ACTIVITY. Show all lines from the data that include the word "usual".

LISTED ENTRIES.
▶

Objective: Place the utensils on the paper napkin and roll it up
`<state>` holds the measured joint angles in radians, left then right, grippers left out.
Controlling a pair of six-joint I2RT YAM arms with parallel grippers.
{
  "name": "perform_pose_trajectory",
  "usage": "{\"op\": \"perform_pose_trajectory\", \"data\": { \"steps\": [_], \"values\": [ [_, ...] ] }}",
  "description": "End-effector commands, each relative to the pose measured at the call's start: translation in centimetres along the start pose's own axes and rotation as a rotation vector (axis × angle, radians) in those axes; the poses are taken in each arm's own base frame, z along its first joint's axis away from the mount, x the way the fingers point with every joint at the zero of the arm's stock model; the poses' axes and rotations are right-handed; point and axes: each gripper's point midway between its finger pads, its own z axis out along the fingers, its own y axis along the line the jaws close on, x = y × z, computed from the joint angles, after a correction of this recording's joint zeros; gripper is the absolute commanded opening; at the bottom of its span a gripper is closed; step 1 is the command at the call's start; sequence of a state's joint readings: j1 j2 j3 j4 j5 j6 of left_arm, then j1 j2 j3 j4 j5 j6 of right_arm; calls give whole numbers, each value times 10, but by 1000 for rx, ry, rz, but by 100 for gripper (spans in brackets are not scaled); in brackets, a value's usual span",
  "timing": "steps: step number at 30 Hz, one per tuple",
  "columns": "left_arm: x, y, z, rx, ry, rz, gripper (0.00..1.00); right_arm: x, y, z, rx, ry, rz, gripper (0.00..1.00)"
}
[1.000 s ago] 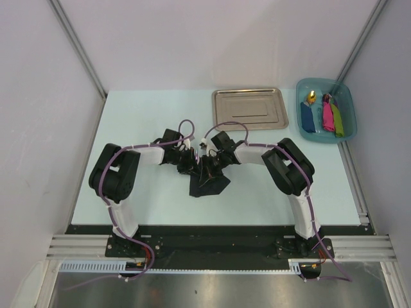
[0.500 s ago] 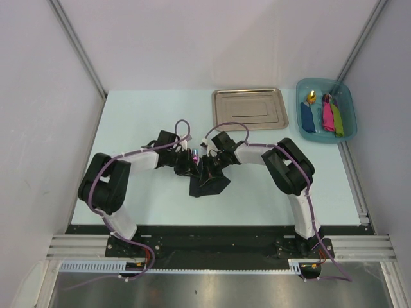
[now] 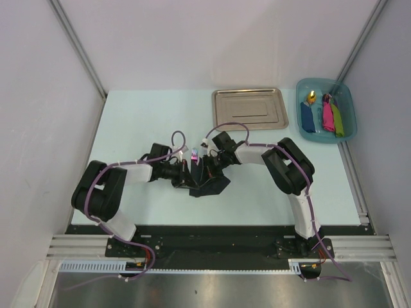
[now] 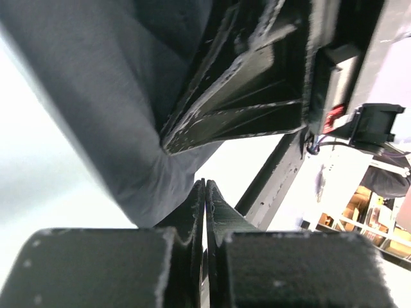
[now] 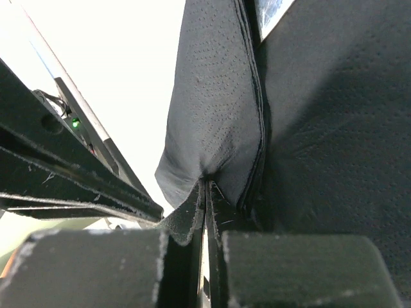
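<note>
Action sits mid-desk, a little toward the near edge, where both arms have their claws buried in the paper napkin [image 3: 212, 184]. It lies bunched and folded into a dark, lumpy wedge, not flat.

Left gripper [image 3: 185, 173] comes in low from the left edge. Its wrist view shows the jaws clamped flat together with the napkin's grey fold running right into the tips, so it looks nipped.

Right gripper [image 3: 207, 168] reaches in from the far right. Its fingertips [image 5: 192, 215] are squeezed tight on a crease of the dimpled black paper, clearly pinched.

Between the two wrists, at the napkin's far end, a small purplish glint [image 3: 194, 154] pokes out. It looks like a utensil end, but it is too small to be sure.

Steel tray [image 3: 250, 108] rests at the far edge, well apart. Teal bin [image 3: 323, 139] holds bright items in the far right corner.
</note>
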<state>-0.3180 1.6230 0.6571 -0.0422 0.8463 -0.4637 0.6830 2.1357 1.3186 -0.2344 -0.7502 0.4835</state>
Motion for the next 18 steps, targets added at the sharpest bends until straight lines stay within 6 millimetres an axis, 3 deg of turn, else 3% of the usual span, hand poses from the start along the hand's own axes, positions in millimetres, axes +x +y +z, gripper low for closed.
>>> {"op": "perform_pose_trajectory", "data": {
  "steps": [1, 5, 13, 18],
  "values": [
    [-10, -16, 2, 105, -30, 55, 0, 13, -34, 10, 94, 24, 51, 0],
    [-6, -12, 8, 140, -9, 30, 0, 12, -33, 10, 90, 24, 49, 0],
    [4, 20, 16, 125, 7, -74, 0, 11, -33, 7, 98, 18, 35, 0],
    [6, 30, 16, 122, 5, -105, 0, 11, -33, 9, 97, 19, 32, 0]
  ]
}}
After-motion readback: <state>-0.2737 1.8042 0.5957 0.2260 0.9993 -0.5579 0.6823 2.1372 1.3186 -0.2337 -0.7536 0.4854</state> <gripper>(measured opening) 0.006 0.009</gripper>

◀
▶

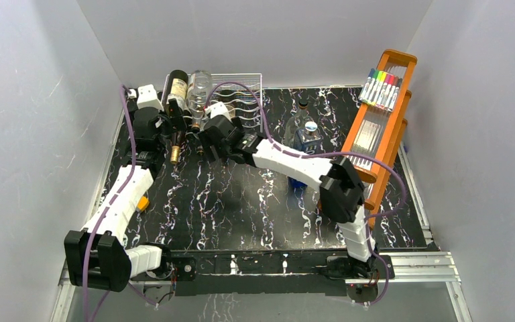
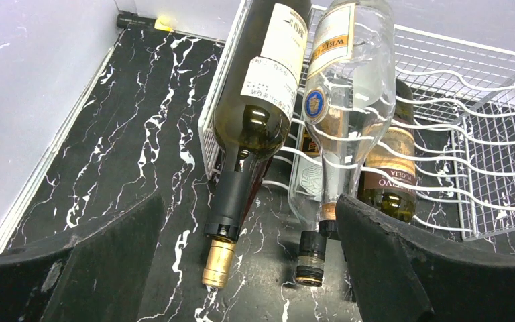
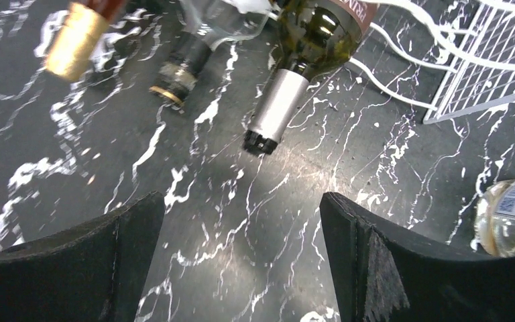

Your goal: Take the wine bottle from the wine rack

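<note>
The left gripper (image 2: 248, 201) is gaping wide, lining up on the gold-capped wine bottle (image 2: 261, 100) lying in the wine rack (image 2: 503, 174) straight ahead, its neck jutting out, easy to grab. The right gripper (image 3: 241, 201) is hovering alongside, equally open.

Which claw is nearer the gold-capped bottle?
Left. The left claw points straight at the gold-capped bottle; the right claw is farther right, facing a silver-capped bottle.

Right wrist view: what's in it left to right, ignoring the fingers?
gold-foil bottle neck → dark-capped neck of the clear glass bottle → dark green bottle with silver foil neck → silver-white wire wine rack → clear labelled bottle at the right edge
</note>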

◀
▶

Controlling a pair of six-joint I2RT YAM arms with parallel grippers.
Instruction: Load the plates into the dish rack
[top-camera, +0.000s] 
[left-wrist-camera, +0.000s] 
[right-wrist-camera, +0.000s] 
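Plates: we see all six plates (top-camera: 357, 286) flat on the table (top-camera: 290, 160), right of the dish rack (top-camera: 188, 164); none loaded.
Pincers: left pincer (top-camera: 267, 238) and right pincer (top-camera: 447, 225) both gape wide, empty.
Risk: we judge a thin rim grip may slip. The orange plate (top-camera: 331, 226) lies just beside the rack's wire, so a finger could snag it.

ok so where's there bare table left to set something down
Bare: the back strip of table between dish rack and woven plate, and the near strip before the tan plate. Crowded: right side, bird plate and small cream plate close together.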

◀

SOLUTION FOR THIS EXERCISE.
  "description": "End-effector commands, each relative to the pose measured at the call's start: translation in centimetres along the start pose's own axes and rotation as a rotation vector (axis × angle, radians) in those axes; the poses are taken in each arm's own base frame, z along its first joint's axis away from the mount, x the way the fingers point with every joint at the zero of the arm's stock model; the poses' axes and rotations are right-handed; point and axes: each gripper's point midway between its finger pads, its own z axis out along the fingers, its own y axis along the line the jaws close on, x = y × z, computed from the joint angles, after a correction of this recording's joint zeros; gripper is the absolute commanded opening; at the bottom of its span a gripper is closed; step 1 is the command at the call's start; sequence of a state's joint readings: j1 j2 j3 j4 j5 j6 of left_arm, then j1 j2 j3 j4 j5 j6 of right_arm; calls give whole numbers, each value times 10, but by 1000 for rx, ry, rz, but by 100 for gripper (spans in brackets are not scaled); in brackets, a value's usual span",
Motion for the next 18 steps, targets added at the sharpest bends until straight lines stay within 6 millimetres an axis, 3 deg of turn, else 3% of the usual span, hand poses from the start along the hand's own axes, positions in millimetres, axes +x +y +z, gripper low for closed.

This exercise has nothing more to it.